■ WORK INSTRUCTION
Copy exactly the lines of the records below, and only those lines, beginning with the line that contains "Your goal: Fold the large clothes" and ending with the line that contains "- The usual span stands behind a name".

■ RECORD EXTRACTS
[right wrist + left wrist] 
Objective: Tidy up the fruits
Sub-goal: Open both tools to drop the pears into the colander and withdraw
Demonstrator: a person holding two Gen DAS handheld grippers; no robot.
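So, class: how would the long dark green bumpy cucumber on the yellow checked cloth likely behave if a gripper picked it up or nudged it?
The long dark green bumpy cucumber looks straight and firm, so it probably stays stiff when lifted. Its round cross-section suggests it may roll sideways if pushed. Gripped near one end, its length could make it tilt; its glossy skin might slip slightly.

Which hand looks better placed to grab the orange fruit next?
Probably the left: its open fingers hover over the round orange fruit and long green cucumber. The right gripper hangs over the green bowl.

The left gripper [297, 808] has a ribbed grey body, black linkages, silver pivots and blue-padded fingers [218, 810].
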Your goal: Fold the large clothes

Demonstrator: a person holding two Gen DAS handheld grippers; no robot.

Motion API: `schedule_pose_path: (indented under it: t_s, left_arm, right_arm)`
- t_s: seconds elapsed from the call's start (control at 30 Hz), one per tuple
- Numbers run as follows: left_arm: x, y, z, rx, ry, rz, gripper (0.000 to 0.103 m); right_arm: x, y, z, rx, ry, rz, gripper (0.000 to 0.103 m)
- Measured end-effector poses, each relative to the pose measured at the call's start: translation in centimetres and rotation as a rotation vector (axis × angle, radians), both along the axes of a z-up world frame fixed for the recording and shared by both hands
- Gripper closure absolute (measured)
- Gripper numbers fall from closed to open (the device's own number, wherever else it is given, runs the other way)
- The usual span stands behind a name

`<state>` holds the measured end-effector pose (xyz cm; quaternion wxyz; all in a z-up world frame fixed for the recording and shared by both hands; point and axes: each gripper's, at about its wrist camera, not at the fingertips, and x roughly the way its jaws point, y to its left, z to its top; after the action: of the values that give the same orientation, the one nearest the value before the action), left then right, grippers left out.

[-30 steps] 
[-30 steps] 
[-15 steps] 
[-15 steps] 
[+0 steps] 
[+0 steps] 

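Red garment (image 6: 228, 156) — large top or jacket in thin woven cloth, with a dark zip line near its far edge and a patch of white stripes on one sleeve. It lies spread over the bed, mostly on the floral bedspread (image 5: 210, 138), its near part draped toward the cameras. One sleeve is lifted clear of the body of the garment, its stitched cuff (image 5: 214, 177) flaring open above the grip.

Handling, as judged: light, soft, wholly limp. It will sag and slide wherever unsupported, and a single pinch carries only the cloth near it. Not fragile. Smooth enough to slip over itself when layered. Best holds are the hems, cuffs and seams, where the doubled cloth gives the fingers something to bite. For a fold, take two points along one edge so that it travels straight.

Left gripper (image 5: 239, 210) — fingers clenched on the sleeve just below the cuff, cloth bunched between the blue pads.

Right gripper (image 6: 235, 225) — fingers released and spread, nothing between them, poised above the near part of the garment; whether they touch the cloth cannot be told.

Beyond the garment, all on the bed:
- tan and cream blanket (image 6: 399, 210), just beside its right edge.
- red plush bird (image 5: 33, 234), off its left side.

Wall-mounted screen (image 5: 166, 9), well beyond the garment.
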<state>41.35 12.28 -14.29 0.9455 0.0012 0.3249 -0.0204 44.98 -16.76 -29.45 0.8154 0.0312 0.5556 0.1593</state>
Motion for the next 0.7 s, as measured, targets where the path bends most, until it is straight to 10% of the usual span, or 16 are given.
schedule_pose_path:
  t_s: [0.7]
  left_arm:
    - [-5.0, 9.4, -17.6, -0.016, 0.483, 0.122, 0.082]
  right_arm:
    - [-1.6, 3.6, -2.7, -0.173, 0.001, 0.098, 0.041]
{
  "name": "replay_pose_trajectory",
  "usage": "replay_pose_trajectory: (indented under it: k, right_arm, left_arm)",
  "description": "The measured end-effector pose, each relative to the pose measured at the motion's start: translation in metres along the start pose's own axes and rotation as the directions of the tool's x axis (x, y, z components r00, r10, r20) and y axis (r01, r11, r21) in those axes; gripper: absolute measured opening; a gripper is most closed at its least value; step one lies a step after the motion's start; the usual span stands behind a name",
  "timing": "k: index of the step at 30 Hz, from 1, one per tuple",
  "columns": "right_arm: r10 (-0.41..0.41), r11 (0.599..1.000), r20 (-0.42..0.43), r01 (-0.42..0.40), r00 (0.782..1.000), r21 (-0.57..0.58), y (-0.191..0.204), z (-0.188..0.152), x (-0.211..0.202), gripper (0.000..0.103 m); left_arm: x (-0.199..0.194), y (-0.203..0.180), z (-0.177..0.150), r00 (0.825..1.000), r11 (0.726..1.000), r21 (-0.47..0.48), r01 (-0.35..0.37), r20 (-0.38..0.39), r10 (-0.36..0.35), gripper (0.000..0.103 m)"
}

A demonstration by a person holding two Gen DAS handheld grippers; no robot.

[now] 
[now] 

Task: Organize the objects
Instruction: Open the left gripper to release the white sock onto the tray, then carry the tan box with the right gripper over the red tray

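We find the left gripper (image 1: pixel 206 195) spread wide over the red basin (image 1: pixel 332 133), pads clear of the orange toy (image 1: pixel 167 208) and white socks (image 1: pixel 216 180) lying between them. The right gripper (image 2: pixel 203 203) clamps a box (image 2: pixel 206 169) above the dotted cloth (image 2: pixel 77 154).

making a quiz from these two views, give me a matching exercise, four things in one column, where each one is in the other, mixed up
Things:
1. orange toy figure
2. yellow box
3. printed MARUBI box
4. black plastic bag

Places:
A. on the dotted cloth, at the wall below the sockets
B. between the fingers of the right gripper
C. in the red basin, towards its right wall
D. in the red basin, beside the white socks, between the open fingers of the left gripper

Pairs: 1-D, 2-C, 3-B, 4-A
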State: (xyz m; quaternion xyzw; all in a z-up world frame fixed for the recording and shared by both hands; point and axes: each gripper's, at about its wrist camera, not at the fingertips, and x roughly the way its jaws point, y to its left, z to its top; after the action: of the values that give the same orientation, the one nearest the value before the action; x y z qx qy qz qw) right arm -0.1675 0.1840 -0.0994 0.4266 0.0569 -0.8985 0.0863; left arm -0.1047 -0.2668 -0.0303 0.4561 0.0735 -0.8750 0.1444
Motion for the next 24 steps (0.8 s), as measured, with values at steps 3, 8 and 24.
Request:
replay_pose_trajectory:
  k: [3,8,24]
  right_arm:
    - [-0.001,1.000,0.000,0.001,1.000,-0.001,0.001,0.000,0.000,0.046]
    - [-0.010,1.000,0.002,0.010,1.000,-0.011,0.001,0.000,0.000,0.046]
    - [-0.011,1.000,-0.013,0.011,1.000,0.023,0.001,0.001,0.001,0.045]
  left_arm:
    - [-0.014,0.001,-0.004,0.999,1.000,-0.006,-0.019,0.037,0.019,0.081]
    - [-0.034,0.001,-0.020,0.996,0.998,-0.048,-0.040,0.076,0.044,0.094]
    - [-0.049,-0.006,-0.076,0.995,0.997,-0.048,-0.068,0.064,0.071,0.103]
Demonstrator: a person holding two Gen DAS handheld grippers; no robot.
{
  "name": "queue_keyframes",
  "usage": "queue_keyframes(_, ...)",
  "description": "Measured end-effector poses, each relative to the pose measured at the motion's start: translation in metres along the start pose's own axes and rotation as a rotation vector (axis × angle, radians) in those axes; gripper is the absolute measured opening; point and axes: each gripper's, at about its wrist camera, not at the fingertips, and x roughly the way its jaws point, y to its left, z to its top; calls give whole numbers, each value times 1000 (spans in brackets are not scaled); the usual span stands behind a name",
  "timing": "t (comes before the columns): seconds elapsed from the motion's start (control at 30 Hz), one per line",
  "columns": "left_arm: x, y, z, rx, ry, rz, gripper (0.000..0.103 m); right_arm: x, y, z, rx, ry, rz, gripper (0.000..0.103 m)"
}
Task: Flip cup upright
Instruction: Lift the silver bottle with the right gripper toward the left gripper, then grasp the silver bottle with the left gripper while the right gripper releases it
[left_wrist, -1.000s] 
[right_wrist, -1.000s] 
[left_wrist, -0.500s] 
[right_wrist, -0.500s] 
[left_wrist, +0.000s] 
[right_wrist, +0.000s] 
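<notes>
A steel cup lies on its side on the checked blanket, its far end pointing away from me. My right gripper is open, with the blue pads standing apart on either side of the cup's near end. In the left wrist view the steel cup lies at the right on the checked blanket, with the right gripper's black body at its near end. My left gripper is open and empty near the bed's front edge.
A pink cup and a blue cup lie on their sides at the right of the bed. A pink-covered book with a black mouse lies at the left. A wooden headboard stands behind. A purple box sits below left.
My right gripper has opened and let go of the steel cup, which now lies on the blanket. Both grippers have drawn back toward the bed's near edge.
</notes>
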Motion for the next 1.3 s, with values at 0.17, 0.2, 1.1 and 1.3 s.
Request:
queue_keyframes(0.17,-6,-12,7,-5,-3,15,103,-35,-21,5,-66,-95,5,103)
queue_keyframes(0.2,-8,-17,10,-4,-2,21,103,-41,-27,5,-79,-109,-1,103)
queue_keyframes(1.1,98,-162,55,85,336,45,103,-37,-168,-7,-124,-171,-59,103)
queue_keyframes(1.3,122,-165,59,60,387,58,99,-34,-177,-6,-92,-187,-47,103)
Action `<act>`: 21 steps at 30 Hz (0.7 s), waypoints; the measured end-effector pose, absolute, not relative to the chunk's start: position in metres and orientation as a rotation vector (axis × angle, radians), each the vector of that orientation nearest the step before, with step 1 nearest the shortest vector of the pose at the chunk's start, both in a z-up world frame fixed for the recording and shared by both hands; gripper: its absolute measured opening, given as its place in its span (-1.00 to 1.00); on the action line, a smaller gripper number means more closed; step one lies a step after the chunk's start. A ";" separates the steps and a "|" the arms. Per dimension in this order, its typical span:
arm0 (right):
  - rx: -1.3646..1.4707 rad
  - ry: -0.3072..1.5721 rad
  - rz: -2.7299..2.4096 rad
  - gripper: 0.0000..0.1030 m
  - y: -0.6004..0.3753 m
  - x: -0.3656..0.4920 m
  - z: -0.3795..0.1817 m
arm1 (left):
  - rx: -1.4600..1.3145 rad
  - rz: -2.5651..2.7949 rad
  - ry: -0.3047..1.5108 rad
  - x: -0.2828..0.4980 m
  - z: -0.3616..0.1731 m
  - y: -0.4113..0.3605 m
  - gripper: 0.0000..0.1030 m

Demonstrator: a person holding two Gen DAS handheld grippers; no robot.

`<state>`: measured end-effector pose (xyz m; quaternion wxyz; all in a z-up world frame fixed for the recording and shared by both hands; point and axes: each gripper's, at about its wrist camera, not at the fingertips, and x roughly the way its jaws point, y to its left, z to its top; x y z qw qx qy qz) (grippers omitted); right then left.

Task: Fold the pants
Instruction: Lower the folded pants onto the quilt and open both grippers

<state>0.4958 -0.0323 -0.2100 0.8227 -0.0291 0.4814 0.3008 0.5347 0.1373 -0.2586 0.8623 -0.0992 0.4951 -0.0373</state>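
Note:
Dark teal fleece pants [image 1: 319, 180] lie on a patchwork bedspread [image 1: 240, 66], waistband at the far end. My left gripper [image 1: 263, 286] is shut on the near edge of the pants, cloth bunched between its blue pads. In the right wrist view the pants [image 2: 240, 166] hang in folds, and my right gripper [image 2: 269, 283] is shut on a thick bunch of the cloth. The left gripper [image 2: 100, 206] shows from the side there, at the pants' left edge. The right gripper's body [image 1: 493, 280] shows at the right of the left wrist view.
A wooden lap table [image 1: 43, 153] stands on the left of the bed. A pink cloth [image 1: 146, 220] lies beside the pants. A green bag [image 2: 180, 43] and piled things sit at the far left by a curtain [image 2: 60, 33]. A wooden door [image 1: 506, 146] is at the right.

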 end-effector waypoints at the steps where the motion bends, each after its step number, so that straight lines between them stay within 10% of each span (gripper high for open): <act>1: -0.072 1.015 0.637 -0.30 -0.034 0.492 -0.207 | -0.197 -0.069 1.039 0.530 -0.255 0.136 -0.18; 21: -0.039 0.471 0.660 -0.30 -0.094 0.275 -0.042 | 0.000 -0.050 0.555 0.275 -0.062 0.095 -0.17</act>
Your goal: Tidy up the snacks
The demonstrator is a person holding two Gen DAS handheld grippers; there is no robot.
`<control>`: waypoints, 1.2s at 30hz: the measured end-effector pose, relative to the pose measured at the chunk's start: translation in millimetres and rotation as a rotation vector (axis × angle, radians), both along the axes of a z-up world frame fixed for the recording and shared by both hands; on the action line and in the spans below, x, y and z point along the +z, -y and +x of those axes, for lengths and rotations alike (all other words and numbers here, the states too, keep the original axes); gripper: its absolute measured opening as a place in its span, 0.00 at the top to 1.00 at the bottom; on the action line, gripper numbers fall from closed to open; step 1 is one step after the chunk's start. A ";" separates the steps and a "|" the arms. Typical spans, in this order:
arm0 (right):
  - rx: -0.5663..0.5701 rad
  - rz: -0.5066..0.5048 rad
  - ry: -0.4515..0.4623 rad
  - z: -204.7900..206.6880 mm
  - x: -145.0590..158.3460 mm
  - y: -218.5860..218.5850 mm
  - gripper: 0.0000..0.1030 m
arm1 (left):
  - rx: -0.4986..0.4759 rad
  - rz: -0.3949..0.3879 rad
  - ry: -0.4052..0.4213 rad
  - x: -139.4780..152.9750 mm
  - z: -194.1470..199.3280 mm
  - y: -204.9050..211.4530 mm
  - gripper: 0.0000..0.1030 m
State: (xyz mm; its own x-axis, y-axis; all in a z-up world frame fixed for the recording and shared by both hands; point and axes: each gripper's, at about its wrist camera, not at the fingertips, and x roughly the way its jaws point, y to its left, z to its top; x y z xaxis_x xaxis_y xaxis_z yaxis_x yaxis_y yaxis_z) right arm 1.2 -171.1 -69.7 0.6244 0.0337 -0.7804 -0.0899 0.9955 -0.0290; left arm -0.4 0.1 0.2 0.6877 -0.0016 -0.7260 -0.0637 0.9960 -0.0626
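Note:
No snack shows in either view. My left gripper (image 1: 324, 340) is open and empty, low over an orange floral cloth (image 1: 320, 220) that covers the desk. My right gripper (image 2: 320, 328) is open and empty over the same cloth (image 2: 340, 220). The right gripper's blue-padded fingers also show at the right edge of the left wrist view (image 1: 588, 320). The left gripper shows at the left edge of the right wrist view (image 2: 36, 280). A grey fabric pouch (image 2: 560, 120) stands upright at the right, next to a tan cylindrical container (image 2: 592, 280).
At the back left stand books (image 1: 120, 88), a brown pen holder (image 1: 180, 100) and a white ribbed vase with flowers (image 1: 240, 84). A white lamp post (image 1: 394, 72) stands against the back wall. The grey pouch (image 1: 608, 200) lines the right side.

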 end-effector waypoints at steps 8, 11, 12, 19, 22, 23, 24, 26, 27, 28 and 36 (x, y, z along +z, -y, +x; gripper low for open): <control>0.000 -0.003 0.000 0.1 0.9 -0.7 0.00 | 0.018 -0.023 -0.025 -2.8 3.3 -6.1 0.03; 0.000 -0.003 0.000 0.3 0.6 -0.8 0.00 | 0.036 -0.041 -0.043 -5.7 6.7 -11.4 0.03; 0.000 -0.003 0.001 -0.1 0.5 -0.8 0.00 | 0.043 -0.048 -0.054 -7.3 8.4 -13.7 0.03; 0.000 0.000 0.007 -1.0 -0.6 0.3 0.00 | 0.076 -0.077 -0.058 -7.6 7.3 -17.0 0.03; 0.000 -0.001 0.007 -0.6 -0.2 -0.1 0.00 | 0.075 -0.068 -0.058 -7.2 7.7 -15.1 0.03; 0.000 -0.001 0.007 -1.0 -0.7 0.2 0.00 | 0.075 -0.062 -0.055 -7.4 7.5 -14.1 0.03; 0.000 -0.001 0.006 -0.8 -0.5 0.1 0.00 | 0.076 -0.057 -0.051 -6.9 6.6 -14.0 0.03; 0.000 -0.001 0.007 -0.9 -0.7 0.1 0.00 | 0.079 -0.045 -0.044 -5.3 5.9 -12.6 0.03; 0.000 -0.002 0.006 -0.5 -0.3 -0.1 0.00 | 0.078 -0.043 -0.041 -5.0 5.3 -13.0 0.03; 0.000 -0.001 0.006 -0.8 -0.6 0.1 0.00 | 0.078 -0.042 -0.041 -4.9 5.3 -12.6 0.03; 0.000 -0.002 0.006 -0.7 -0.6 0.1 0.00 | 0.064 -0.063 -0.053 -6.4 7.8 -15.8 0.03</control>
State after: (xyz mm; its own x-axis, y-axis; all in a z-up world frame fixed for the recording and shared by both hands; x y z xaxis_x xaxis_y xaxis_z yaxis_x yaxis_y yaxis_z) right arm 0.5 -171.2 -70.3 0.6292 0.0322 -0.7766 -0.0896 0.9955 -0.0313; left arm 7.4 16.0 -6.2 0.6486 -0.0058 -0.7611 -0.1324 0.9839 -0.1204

■ YOUR SOLUTION
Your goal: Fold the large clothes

Demonstrator: a person holding two Gen DAS handheld grippers; no robot.

Motion API: `schedule_pose_path: (indented under it: t_s, left_arm, right_arm)`
- t_s: seconds elapsed from the call's start (control at 30 Hz), one per tuple
- Numbers run as follows: left_arm: x, y, z, rx, ry, rz, gripper (0.000 to 0.103 m); right_arm: x, y, z, rx, ry, rz, gripper (0.000 to 0.103 m)
- Measured end-effector poses, each relative to the pose measured at the call's start: translation in centimetres and rotation as a rotation vector (axis × angle, radians), both along the axes of a z-up world frame fixed for the recording and shared by both hands
- Gripper closure absolute (measured)
- Gripper numbers fall from closed to open (the device's own number, wherever else it is given, runs the other way)
- The usual span stands behind a name

The answer has been supplied in full.